DATA TO PROCESS:
——

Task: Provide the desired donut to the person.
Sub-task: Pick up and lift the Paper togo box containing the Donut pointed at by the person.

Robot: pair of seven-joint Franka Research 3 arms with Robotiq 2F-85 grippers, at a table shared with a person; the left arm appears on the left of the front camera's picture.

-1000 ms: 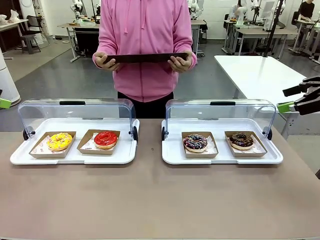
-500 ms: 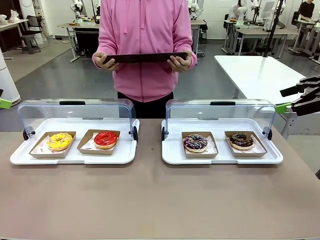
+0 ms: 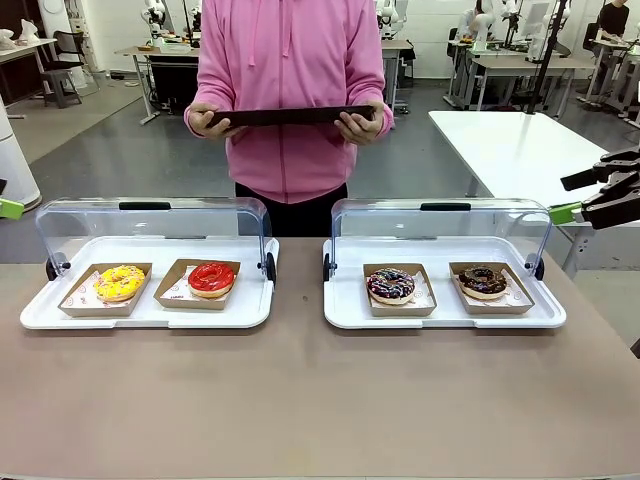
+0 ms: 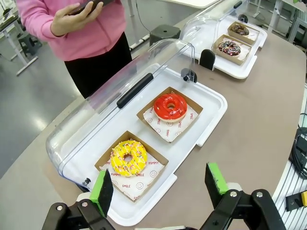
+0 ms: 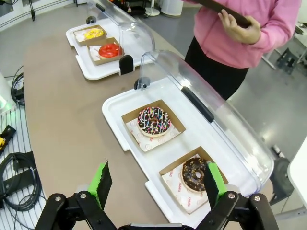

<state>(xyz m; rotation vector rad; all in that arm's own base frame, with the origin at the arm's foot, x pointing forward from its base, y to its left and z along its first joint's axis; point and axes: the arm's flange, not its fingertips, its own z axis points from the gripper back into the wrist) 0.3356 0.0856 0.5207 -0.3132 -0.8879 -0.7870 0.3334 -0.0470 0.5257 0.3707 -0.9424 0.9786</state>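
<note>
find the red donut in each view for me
Front view: red donut left of centre.
Left wrist view: red donut just above the middle.
Right wrist view: red donut upper left, far off.
Shared landmark: the yellow donut right beside it in every view.

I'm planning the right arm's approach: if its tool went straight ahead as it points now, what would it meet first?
Most likely the right tool meets the white tray, on its bare floor between the sprinkled donut and the chocolate donut, though depth is unclear.
</note>
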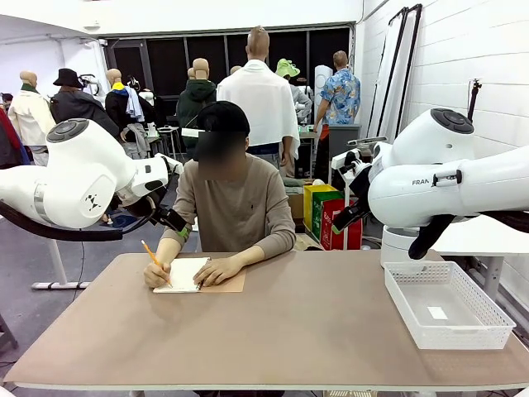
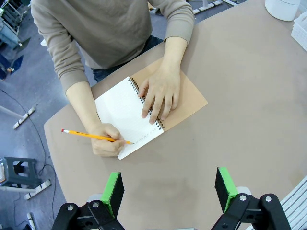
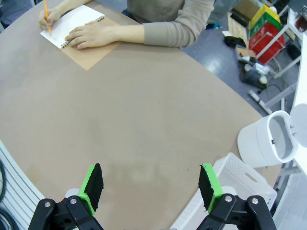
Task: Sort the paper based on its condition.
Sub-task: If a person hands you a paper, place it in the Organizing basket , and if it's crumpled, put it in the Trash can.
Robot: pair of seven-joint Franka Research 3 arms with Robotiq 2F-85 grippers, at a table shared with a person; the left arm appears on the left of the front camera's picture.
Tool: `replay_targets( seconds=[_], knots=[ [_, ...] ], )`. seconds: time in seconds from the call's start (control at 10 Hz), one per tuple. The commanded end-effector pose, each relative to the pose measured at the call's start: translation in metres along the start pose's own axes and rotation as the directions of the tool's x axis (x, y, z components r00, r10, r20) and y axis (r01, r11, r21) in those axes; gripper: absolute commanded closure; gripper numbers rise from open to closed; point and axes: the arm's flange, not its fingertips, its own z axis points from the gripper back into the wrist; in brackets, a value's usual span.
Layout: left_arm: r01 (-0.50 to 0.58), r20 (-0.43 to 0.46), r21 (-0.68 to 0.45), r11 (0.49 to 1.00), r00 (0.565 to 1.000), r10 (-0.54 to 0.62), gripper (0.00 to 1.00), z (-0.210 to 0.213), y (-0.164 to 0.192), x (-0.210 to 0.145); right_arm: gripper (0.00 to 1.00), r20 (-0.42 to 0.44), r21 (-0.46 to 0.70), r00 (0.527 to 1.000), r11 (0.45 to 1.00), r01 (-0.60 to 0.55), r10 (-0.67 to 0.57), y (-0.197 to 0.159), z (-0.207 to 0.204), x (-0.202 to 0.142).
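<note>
Left wrist view: the left gripper's (image 2: 169,187) fingers stand wide apart, nothing between them, above the bare brown surface (image 2: 249,96). The right gripper's (image 3: 150,184) fingers are likewise spread and empty above it. At the far edge, toward the left corner, a white paper page (image 2: 122,112) lies bound in an open spiral notebook with a brown cardboard cover (image 2: 189,103). A person's hand (image 2: 108,141) presses a yellow pencil (image 2: 91,136) to the page; the other hand (image 2: 160,93) rests across the spiral. A white plastic basket (image 1: 459,337) sits at the near right corner.
</note>
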Motion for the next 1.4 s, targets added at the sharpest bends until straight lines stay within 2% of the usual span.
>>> replay_targets(
  seconds=[0.0, 1.3],
  knots=[
    [0.005, 0.001, -0.001, 1.000, 1.000, -0.005, 0.00, 0.0003, -0.0002, 0.0002, 0.00, 0.003, 0.000, 1.000, 1.000, 0.002, -0.002, -0.0001, -0.0006, 0.0003],
    [0.005, 0.001, -0.001, 1.000, 1.000, -0.005, 0.00, 0.0003, -0.0002, 0.0002, 0.00, 0.003, 0.000, 1.000, 1.000, 0.002, -0.002, -0.0001, -0.0006, 0.0003]
  ],
)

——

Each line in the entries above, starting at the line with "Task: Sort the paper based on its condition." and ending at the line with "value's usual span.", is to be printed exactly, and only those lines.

EXPECTED OUTPUT:
Task: Sort the paper based on its condition.
Sub-task: If a person hands you a paper, place it in the Organizing basket , and if it's crumpled, put it in the Trash can.
Robot: pair of seven-joint Franka Research 3 arms with Robotiq 2F-85 grippers, at a table shared with a person; the left arm appears on the left of the front camera's picture.
Tool: `replay_targets( seconds=[_], knots=[ [_, ...] ], )`. seconds: time in seconds from the call's start (control at 10 Hz), one per tuple. The commanded end-effector pose, each relative to the pose measured at the call's start: translation in metres along the start pose's own axes and rotation as the directions of the tool's x axis (x, y, z components r00, r10, r20) and y axis (r01, r11, r21) in those axes; gripper: absolute commanded closure; gripper numbers rise from open to closed; point and axes: the arm's flange, not its fingertips, its own z axis points from the gripper back into the wrist; in brackets, a value's usual span.

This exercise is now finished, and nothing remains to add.